The trickiest part of this design was not the XML output. It was figuring out how to pass in the database connection parameters and the SQL queries. Sun has defined a JDBC URL, but such a URL only indicates the database, username, and password to access. It does not go all the way down to the level of the SQL query, so it could not be used as a system ID. I chose instead to pass in the database connection parameters through constructors, and the SQL query as a system ID string passed to the parse() method. This is not the customary URI system ID, but because this will only be used in this program and not directly in XML documents, this doesn't cause any major problems. Nonetheless, I changed the name of the formal argument to the parse() method from systemID to SQLQuery to try to make this more obvious. This filter cannot parse InputSource objects because it's not really possible to read a database from a stream. Thus the parse() method that takes an InputSource as an argument throws an UnsupportedOperationException.

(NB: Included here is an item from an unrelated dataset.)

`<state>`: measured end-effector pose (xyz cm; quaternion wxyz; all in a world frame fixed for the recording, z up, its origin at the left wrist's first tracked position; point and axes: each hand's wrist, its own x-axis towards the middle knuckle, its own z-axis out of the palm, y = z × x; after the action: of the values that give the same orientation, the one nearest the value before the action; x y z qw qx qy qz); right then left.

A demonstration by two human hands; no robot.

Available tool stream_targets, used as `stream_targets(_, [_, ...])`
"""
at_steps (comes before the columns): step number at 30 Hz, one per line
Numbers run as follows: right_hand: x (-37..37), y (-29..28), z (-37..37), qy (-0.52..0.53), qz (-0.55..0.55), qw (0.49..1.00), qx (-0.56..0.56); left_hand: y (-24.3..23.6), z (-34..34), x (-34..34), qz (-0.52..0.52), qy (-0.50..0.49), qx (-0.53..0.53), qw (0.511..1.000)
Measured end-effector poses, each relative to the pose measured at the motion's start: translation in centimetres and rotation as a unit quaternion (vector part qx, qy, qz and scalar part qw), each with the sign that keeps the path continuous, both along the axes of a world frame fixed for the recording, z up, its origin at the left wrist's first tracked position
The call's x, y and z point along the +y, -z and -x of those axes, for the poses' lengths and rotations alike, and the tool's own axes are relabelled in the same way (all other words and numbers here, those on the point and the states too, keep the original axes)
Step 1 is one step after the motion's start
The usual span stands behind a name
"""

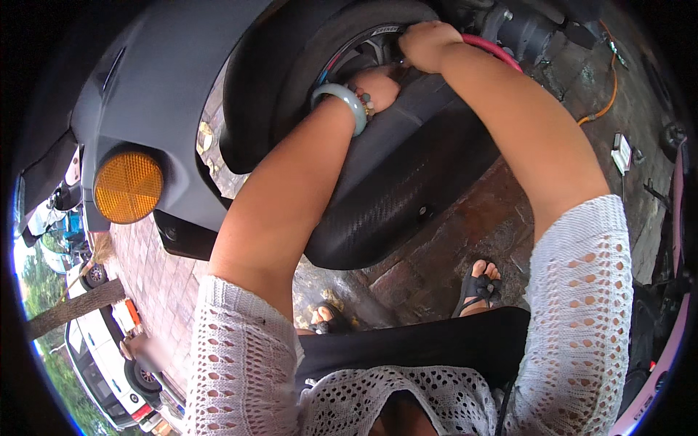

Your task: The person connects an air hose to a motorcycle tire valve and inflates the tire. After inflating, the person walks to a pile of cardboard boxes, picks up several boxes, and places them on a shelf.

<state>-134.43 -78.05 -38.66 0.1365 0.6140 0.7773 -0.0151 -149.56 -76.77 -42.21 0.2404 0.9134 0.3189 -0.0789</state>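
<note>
Both my hands reach in at the wheel of a motor scooter, beside the wheel rim (374, 51) and the black tyre (291, 80). My left hand (376, 87), with a pale bangle (342, 93) and a beaded bracelet at its wrist, is closed over the rim's edge. Its fingertips and whatever they grip are hidden. Just above and to the right, my right hand (430, 46) is curled into a fist, its contents out of sight. A pink hose (493, 49) emerges from behind the right wrist. Below the hands stretches the black mudguard (407, 182).
The scooter's grey body panel (174, 73) with an orange reflector (129, 187) fills the left. An orange cable (609, 98) and a small white box (621, 152) lie on wet paving at right. My sandalled feet (480, 287) are below. A white car (102, 363) stands far left.
</note>
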Motion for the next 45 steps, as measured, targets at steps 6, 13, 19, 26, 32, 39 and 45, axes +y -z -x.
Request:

A large part of the logic in this filter involves converting JDBC results into text. Most of the JDBC/SQL types have natural string representations that conveniently match W3C XML Schema Language primitive types. You can retrieve these by calling toString() on the corresponding Java object returned by the JDBC getObject() method. But first the binary types (BINARY, VARBINARY, LONGVARBINARY, and BLOB) must be hex encoded.[3] CLOBs don't have to be hex encoded, but they aren't available as a single string and thus have to be read from a stream too. Finally, arrays and structs require more detailed treatment as a complex type rather than a simple type.

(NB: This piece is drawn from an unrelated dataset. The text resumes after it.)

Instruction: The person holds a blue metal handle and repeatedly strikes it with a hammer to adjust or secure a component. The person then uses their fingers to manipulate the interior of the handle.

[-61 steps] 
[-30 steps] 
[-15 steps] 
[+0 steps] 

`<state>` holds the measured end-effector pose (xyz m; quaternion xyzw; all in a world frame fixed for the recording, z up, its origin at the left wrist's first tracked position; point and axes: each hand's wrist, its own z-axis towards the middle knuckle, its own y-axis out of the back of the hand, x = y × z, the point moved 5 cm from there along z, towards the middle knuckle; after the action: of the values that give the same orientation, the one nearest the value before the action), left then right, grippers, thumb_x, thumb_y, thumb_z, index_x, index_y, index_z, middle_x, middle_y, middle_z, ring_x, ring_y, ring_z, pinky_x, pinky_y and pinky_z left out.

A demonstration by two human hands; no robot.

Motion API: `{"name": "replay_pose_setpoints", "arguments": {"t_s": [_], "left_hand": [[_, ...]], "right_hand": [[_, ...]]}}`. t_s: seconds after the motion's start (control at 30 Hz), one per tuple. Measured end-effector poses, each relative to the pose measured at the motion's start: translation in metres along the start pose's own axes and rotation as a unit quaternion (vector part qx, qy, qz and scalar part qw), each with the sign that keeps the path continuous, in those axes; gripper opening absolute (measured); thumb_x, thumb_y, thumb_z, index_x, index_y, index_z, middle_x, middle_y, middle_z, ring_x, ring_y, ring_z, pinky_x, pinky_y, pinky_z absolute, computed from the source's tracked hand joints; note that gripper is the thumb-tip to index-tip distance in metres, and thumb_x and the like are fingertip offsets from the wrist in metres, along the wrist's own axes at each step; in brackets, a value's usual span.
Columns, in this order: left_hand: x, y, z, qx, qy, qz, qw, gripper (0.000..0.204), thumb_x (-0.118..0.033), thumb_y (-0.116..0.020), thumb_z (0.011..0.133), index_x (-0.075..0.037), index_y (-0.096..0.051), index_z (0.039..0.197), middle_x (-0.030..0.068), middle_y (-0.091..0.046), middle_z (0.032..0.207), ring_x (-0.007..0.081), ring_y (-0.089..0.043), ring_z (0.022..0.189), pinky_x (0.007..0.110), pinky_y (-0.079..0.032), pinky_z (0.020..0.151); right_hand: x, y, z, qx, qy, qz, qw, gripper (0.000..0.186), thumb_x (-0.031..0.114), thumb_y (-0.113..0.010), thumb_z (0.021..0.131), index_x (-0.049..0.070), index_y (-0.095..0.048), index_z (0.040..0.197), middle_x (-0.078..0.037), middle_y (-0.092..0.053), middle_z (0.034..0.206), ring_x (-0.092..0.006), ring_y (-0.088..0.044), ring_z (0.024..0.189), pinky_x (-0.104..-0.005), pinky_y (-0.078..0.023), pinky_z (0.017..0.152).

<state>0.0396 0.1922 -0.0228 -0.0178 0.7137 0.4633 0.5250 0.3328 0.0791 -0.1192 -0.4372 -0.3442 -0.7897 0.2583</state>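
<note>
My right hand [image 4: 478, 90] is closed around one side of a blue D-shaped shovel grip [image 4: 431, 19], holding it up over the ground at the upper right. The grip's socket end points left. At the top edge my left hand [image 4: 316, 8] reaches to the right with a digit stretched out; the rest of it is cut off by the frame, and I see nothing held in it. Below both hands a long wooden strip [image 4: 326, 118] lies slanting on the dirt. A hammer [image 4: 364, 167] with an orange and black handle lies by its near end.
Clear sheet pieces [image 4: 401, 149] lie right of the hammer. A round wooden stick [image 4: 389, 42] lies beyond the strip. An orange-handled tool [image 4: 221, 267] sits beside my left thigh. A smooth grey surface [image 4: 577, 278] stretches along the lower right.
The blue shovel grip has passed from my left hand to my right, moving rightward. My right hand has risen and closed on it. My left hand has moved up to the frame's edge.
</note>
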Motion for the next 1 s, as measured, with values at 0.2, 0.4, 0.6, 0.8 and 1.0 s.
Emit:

[3] Base64 encoding would be more efficient, but I didn't want to introduce another class library just to do base64 encoding.

The sample driver program for this filter, shown in Example 8.14, is very similar to earlier driver programs, except that it requires the user to specify two arguments on the command line: the JDBC URL giving the connection parameters and the SQL query to execute. Because SQL queries normally contain white space, it must be enclosed in double quotes. A more serious example would reuse the same driver (or filter) for multiple queries.

Example 8.14 A Very Simple User Interface for Extracting XML Data from a Relational Database
import org.xml.sax.*;
import org.xml.sax.helpers.XMLReaderFactory;
import java.io.*;
import com.megginson.sax.DataWriter;
import java.sql.SQLException;

public class SQLDriver {

  public static void main(String[] args) {

    if (args.length < 2) {
      System.out.println(
       "Usage: java SQLDriver URL query driverClass");
      return;
    }
    String url = args[0];
    String query = args[1];
    String driverClass = "org.gjt.mm.mysql.Driver"; // MySQL
    if (args.length >= 3) driverClass = args[2];

    try {
      // Load JDBC driver
      Class.forName(driverClass).newInstance();
      // Technically, the newInstance() call isn't needed,
      // but the MM.MySQL documentation suggests this to
      // "work around some broken JVMs"

      XMLFilter filter = new DatabaseFilter(url);
      DataWriter out = new DataWriter();
      out.forceNSDecl(
       "http://www.w3.org/2001/XMLSchema-instance", "xsi");
      out.forceNSDecl("http://www.w3.org/2001/XMLSchema", "xsd");
      out.setIndentStep(2);
      filter.setContentHandler(out);
      filter.parse(query);
      out.flush();
    }
    catch (InstantiationException e) {
      System.out.println(driverClass
       + " could not be instantiated");
    }
    catch (ClassNotFoundException e) {
      System.out.println(driverClass + " could not be found");
    }
    catch (Exception e) {// SQL, SAX, and IO
      e.printStackTrace();
      System.out.println(e);
    }

  }

}

Instead of XMLWriter, this driver uses David Megginson's other public-domain writer program, DataWriter, which is designed for record-oriented data of this sort and inserts extra white space to prettify the output. Following is some of the output from when I ran SQLDriver against one of my databases:

% java -Dorg.xml.sax.driver=gnu.xml.aelfred2.XmlReader  SQLDriver 
'jdbc:mysql://luna.oit.unc.edu/NYWC?user=elharo&password=Password'
   "SELECT LastName, FirstName FROM composers
    WHERE LastName like 'A%'"
<table xmlns:xsd="http://www.w3.org/2001/XMLSchema"
       xmlns:xsi="http://www.w3.org/2001/XMLSchema-instance">
  <record>
    <field xsi:type="xsd:string" name="LastName">Anderson</field>
    <field xsi:type="xsd:string" name="FirstName">Beth</field>
  </record>
  <record>
    <field xsi:type="xsd:string" name="LastName">Austin</field>
    <field xsi:type="xsd:string" name="FirstName">Dorothea</field>
  </record>
  <record>
    <field xsi:type="xsd:string" name="LastName">Austin</field>
    <field xsi:type="xsd:string" name="FirstName">Elizabeth</field>
  </record>
  <record>
    <field xsi:type="xsd:string" name="LastName">Ayers</field>
    <field xsi:type="xsd:string" name="FirstName">Lydia</field>
  </record>
</table>

Warning

Depending on the platform, inputting the above arguments can be a little tricky. The SQL query contains white space, and the JDBC URL contains characters that are important to the shell, such as &. You may need to use quote marks to prevent some of these arguments from being interpreted by the shell. Details vary from platform to platform. Of course, this is just a quick hack to demonstrate the filter. A real program would provide a GUI, making these points moot.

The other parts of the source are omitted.